→ **Aim of the task**
With images removed, return the whole listing exactly as written.

→ **Supplied information**
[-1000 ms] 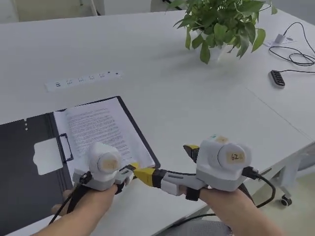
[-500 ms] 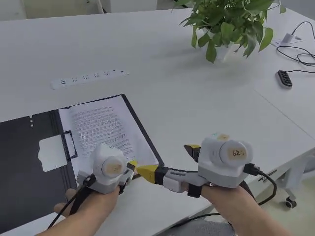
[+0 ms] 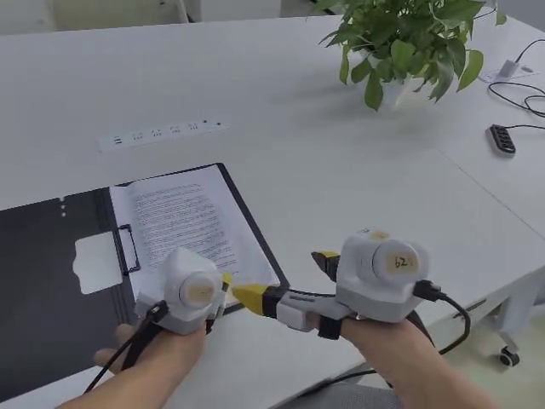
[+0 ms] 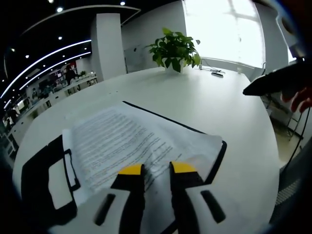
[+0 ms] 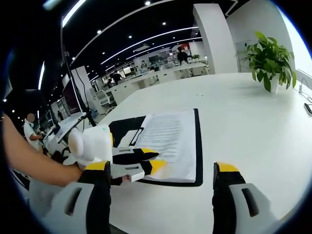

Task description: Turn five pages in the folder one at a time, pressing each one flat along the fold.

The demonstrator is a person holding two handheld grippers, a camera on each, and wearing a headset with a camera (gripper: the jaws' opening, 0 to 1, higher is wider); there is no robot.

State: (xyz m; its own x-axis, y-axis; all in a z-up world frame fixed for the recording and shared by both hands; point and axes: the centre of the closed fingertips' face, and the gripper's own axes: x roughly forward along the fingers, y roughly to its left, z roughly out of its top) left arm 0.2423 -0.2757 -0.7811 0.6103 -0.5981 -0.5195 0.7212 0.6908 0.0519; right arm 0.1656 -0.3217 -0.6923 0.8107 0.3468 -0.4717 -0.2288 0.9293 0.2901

→ **Worked solution**
[-1000 ms] 
[-500 ms] 
[+0 ms] 
[+0 ms] 
[+0 ms] 

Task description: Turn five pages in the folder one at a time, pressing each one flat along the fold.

The demonstrator is a person holding two handheld grippers, a camera on each, and wearing a headset with a camera (gripper: the jaws' opening, 0 to 1, higher is wider); there is no robot.

State: (xyz m; its own x-axis, y-axis; all in a z-up world frame fixed for the recording and shared by both hands; point and axes: the centre of the closed fingertips' face, and the gripper's own axes: x roughly forward along the fingers, y roughly to its left, z roughly out of its top) left arm 0.2423 -0.2757 -0.7811 0.6103 -0.5981 -0.5195 0.7212 0.6908 0.0519; right arm 0.1656 -0.3217 -0.6923 0.8107 0.3468 -0.4717 -0.2288 0.9293 0.2901

The answer given above is the complete response.